U.S. Pat. No. 7,784,339 discloses a perforation logging tool and
method that specifically measures properties of perforations using
an array concept. The embodiment uses a flexible array of sensors
on a wire mesh expandable screen that is to be pressed against the
wall of the casing. Such a system uses non-acoustic and non-Doppler
sensors (particularly; hot film flow sensors, temperature, fluid
conductivity, dielectric, chemical, viscosity, density and stress
(piezoelectric)), and is arranged such that the sensors are
positioned proximate to and intimately with the perforations.
There exists a need, therefore, for detailed logging on a
perforation-by-perforation basis, regardless of wellbore
orientation and size, in order to reveal how well the perforations
are performing. Preferably, this will allow the perforation
strategy within a given formation to be refined.
Moreover, there exists a need for a practical implementation of
ultrasonic Doppler measurements of perforation flow in the
demanding downhole environment that uses a much reduced number of
transducer elements but allows for a combination of good azimuthal
resolution with design simplicity. Furthermore, a non-invasive
means for obtaining measurements is required, thus providing more
reliable measurements of flows from perforations.
SUMMARY
The technical problems described above are solved in embodiments of
the present disclosure by a downhole measurement apparatus for use
logging tool, the measurement apparatus adapted to non-invasively
log the flow of perforations in a well casing lining a wellbore.

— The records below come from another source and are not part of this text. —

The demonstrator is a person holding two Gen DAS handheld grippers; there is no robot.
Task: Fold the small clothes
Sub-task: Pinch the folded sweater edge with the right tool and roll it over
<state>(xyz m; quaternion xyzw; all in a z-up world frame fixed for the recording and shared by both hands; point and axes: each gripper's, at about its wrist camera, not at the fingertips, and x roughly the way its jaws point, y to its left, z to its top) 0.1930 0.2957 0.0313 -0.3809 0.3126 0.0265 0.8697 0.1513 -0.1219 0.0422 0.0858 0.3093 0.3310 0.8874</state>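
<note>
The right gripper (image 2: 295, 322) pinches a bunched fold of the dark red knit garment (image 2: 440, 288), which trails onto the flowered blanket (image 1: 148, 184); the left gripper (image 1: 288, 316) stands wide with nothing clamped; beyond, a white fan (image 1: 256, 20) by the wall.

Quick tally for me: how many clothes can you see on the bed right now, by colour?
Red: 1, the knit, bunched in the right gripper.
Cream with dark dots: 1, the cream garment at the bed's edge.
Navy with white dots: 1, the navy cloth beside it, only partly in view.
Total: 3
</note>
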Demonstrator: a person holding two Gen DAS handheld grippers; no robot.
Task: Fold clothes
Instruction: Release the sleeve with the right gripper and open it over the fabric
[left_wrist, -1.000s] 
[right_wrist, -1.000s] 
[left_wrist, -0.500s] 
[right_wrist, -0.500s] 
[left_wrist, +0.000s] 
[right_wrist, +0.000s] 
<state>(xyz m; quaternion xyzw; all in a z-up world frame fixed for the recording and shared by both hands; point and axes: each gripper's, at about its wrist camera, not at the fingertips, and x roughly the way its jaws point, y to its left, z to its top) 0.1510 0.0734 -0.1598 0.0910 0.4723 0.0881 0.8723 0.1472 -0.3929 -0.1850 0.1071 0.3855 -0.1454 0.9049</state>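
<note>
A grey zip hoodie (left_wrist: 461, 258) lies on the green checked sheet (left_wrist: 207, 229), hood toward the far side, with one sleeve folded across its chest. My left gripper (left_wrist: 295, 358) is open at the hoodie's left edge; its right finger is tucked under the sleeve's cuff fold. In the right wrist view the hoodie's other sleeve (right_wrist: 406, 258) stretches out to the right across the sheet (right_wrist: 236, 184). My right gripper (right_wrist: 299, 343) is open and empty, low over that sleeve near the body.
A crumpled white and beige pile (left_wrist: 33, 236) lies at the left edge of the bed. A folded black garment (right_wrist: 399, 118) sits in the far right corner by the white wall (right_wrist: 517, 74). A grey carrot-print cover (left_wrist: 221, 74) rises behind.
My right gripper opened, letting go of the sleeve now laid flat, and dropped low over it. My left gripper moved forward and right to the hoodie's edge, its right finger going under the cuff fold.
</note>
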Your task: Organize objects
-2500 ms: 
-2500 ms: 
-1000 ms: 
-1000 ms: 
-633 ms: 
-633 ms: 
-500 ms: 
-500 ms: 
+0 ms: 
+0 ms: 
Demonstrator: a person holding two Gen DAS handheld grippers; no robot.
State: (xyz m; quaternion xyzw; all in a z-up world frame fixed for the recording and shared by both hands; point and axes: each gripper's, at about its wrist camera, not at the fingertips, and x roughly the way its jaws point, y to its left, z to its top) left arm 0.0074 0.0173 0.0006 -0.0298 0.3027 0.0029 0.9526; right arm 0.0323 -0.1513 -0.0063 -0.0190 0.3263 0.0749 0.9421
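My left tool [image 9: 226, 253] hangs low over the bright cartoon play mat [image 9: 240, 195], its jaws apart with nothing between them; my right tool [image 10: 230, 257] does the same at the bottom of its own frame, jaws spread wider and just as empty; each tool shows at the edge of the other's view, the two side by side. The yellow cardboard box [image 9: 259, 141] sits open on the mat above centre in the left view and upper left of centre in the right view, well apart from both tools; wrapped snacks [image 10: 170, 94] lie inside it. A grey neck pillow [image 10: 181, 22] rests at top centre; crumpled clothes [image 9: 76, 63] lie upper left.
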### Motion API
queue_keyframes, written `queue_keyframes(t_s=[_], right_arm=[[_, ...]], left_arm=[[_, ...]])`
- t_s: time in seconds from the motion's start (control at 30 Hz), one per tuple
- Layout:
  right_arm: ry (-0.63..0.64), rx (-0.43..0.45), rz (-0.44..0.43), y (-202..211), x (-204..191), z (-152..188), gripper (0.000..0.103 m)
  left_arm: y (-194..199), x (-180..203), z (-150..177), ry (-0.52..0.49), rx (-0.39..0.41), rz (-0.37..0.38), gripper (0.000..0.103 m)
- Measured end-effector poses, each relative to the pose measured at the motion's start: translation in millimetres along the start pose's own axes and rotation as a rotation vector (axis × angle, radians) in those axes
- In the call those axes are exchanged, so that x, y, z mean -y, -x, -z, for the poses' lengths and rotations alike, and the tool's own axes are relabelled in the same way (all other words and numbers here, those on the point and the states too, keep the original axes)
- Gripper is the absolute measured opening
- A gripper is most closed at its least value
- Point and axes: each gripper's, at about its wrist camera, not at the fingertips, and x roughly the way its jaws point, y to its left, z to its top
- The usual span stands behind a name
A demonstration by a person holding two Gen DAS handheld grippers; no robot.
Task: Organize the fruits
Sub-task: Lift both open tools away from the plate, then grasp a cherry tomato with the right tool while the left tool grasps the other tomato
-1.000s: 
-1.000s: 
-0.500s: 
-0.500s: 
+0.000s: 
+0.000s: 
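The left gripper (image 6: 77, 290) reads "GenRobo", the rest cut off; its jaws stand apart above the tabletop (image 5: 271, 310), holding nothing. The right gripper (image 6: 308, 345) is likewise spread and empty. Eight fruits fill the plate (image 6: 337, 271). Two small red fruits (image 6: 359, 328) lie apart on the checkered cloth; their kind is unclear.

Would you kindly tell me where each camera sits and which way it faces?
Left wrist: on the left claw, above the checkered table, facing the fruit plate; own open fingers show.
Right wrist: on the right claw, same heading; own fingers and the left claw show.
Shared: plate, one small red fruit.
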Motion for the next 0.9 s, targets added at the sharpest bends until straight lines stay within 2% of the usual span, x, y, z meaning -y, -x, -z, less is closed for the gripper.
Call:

The measurement apparatus comprising a plurality of transducers
that are arranged adjacent an outer surface of the measurement
apparatus and at azimuthal angular positions with respect to a
longitudinal axis of the measurement apparatus. The transducers are
adapted to transmit and detect an acoustic pulse, and each
transducer is arranged at a different azimuthal angle with respect
to each of the remaining transducers. At least one of the plurality
of transducers is located at a different longitudinal position
along the longitudinal axis, such that the transducers are provided
in a staggered arrangement.
In embodiments of the present disclosure, a measurement apparatus
comprises a number of transducers which are able to transmit
acoustic pulses to a well casing and subsequently receive reflected
acoustic pulses. Preferably, the transducers use a range-gated
Doppler measurement technique in order to identify a size of a
perforation (from a reflectance/transmittance profile) and the
fluid velocity exiting or entering the perforation based on the
Doppler shift.
In an advantageous configuration, the transducers are positioned at
a set distance from the well casing when the measurement apparatus
is disposed down the wellbore. Moreover, the transducers are
preferably arranged such that an active surface faces the well
casing.
The transducers are preferably arranged at different azimuthal
positions around the outer surface of the measurement apparatus.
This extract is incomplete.